=== Begin Enclosure ===
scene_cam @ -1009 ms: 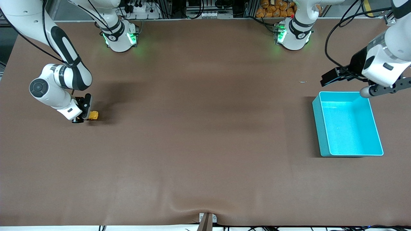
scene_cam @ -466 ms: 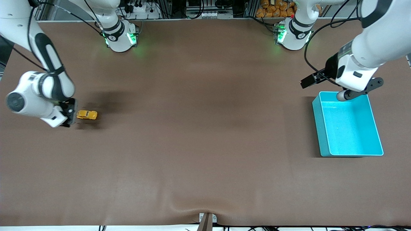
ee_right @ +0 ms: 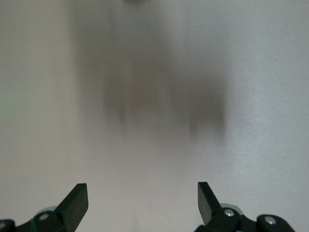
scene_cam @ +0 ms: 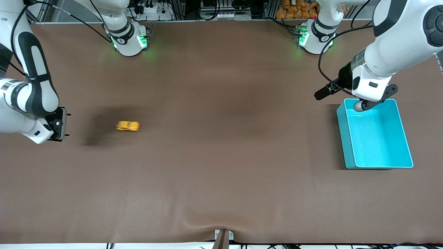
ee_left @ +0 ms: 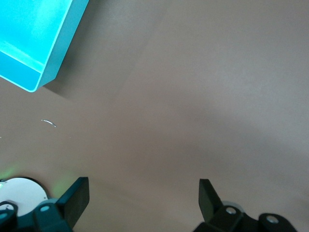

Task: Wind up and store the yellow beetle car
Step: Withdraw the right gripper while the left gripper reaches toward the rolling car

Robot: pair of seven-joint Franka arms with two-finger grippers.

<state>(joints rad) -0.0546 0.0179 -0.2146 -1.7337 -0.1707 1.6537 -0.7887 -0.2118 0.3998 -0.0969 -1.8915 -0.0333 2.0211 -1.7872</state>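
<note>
The yellow beetle car (scene_cam: 127,126) is on the brown table toward the right arm's end, free of both grippers and blurred. My right gripper (scene_cam: 66,125) is open and empty, well apart from the car, closer to the table's end. Its wrist view shows open fingers (ee_right: 77,200) over bare table, without the car. My left gripper (scene_cam: 320,94) is open and empty beside the corner of the turquoise bin (scene_cam: 341,138) that lies farthest from the front camera. The left wrist view shows its open gripper (ee_left: 140,186) over bare table and the bin's corner (ee_left: 58,53).
The turquoise bin holds nothing. A tiny white scrap (ee_left: 48,123) lies on the table near the bin. The robot bases (scene_cam: 129,39) (scene_cam: 315,38) stand along the edge farthest from the front camera. A wide brown stretch lies between car and bin.
The right gripper let go of the car and backed toward the table's end. The car rolled toward the left arm's end. The left gripper moved in beside the bin's corner.
</note>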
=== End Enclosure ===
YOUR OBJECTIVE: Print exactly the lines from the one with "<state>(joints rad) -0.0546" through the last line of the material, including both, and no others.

TASK SOLUTION:
<state>(joints rad) -0.0546 0.0179 -0.2146 -1.7337 -0.1707 1.6537 -0.7887 -0.2118 0.3998 -0.0969 -1.8915 -0.0333 2.0211 -1.7872</state>
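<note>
The yellow beetle car (scene_cam: 127,126) is on the brown table toward the right arm's end, free of both grippers and blurred. My right gripper (scene_cam: 66,125) is open and empty, well apart from the car, closer to the table's end. Its wrist view shows open fingers (ee_right: 77,200) over bare table, without the car. My left gripper (scene_cam: 320,94) is open and empty beside the corner of the turquoise bin (scene_cam: 341,138) that lies farthest from the front camera. The left wrist view shows its open gripper (ee_left: 140,186) over bare table and the bin's corner (ee_left: 58,53).
The turquoise bin holds nothing. A tiny white scrap (ee_left: 48,123) lies on the table near the bin. The robot bases (scene_cam: 129,39) (scene_cam: 315,38) stand along the edge farthest from the front camera. A wide brown stretch lies between car and bin.
The right gripper let go of the car and backed toward the table's end. The car rolled toward the left arm's end. The left gripper moved in beside the bin's corner.
</note>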

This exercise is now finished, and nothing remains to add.